In other words the effect of the grounding on the distribution of surface charges will still be negligible and will have to do with minute changes in the capacitance between the wires.   
A: Grounding a conductor means that it will be in conductive contact with the ground, which has potential of unchangeable value, usually set to 0.
If the current in the system is stationary, this means that the conductor itself will have the same potential.
But this does not imply that all charge carriers will be sucked away into the ground. Charges are still needed on the surface of the conductor to create electric field inside it that corresponds to current that flows through it (the field necessary can be calculated from the current using the local Ohm law).
If all negative charges were sucked away, the conductor's net charge would be large and positive and that would mean the conductor attracts negative charges from everywhere they are, including the ground. So, the next thing that would happen is that the conductor would suck the negative charges back from the ground, until equilibrium is reached.
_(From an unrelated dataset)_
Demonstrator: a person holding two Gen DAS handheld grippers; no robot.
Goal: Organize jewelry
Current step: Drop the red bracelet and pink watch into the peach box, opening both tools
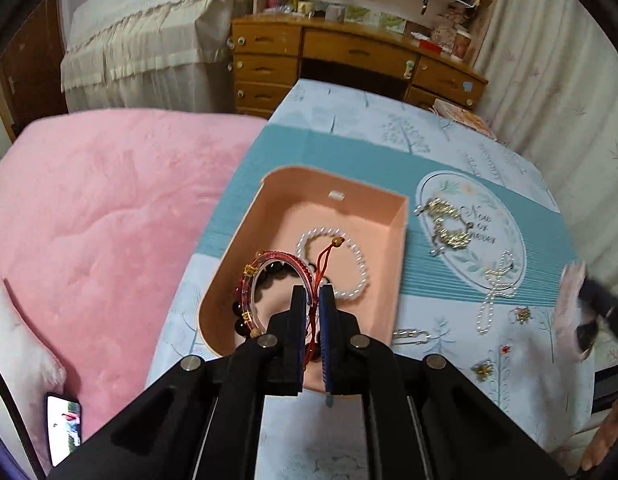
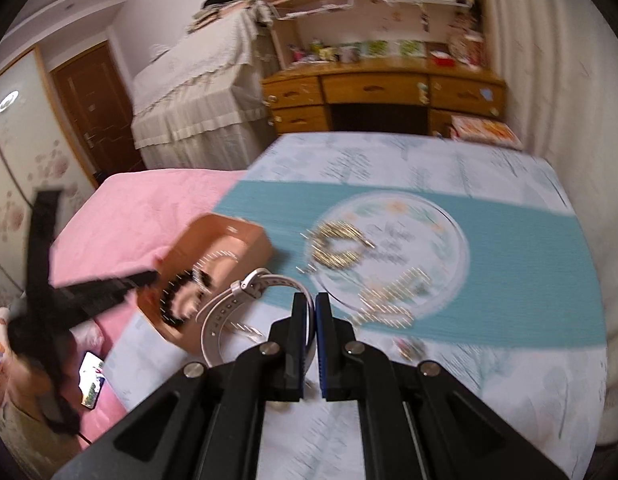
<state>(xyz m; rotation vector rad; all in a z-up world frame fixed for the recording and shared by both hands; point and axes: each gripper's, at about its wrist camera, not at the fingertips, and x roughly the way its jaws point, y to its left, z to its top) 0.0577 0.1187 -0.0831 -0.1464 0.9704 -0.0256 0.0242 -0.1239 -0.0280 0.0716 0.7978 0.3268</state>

A: You may find useful the VPython program tinyurl.com/SurfaceCharge which lets you explore interactively the electric field of surface charges whose distribution was calculated offline. In the first situation, "Polarized metal block", you will find that the net electric field to the right of the metal block is actually significantly larger than the field due to external charges (the positive charge to the left of the block). In other words, the metal does NOT "block" electric field, the field to the right of the block gets bigger, not smaller, when the metal is moved into its position.
Next, explore the electric field in a similar situation, but in "Grounded" metal object the metal is (approximately) grounded, and you find that the net field to the right of the metal block is nearly zero. Zoom out, and you'll see that the difference between this situation and the first one is that this piece of metal is attached to a distant block of metal that imitates the role of the whole Earth in terms of "grounding". Note too that near the external charge there is a big concentration of negative charge on the left side of the nearby metal but almost no charge on the right side, unlike the situation in the first case. In the grounded case, where the net field to the right is nearly zero, the net field to the left of the nearby metal is larger than it would be without the grounded metal being present.
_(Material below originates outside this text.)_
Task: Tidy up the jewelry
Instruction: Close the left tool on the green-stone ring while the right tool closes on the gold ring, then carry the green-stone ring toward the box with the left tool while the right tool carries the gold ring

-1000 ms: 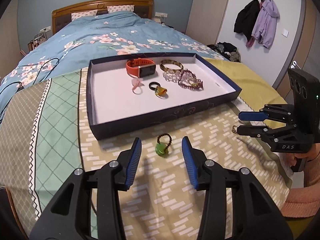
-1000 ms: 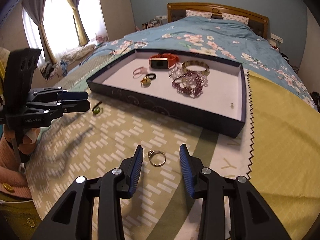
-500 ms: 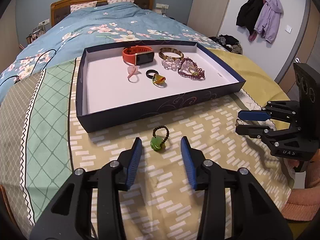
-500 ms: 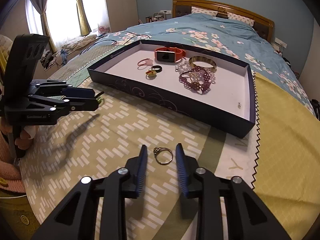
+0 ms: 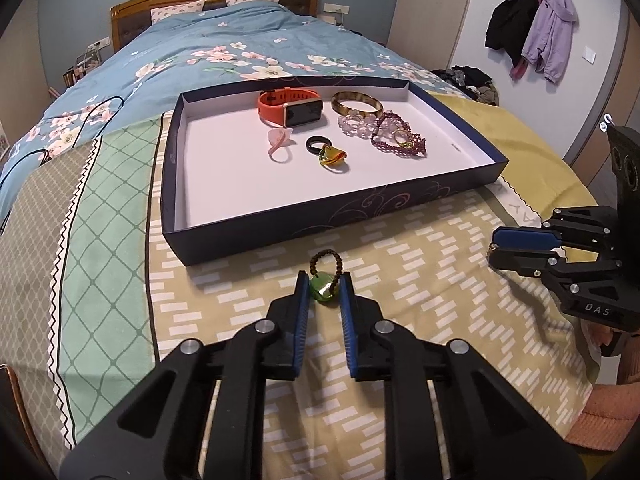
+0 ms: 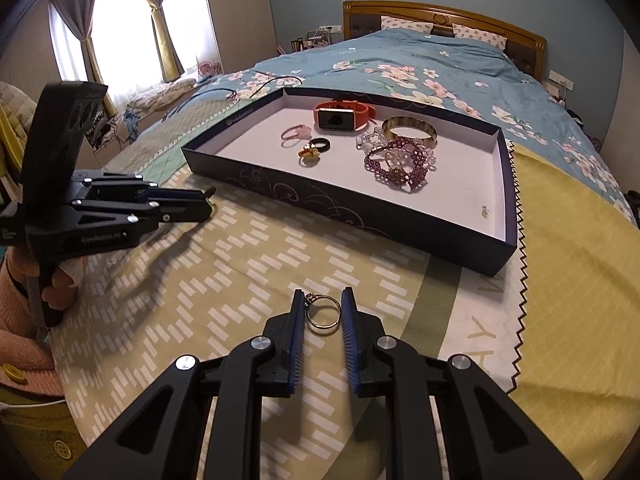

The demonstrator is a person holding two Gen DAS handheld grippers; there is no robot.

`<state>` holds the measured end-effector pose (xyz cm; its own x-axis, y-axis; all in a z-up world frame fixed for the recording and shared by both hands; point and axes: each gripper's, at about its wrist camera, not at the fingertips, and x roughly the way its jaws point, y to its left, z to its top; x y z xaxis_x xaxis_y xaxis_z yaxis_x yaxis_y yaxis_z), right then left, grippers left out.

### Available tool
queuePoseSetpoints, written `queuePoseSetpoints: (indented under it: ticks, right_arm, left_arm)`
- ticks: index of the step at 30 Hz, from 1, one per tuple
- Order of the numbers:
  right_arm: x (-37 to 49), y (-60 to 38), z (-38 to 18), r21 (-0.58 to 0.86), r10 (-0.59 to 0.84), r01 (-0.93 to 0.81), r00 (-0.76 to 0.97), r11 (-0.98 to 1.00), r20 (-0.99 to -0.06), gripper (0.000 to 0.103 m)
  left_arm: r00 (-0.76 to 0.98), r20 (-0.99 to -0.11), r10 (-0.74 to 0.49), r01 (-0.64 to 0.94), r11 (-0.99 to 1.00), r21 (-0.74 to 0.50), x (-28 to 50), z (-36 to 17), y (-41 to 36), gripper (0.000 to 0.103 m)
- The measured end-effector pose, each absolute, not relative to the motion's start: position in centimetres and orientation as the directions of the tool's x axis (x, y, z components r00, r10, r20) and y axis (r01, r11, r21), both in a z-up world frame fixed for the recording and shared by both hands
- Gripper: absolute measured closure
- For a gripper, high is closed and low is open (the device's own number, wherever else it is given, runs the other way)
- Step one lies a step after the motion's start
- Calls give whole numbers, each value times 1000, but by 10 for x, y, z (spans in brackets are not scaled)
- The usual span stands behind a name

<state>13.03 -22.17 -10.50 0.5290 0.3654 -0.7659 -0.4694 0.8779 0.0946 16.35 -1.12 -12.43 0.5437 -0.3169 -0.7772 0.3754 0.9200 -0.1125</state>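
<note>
L gripper (image 5: 325, 286) just closed, pads pinching green bead ring (image 5: 325, 285), R gripper (image 6: 323, 309) just closed, pinching metal ring (image 6: 323, 314), both on bedspread (image 5: 420, 264) near tray (image 5: 320, 228).

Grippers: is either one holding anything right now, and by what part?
Left gripper has just closed on the green stone of the beaded ring; right gripper has just closed across the band of the metal ring.
</note>
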Motion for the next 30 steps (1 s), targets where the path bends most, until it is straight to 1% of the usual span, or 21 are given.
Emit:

Other examples at tinyurl.com/SurfaceCharge include various circuit configurations. Though none of them are even approximately "grounded", it has to be the case that the field in the circuit wires will be unaffected by grounding one point of the circuit. Polarization will proceed (very rapidly) to charge the grounding wire and distant conducting material in such a way that in the steady state no current will run in the grounding wire, though there will be some change in the details of the surface charge distribution near the point in the circuit where the grounding wire is attached. Thought the distribution of surface charge will change with grounding, the field in the circuit wires will be unaffected.
To see how the same field and current in a circuit can result from very different external conditions, explore the situations labeled "In a solenoid" and "Off-center in a solenoid". I realize you don't want to be concerned at the moment with Faraday's law, but for the moment accept the fact that inside a long solenoid, which has a magnetic field that is uniform throughout the solenoid, if the current (and magnetic field) is increasing at a constant rate in time, there is a curly pattern of ("non-Coulomb") electric field. Observe in the two cases how very differently the circuit polarizes yet the pattern of electric field is the same. Here is my blog article about this case: https://brucesherwood.net/?p=138
As for VPython, see vpython.org and glowscript.org.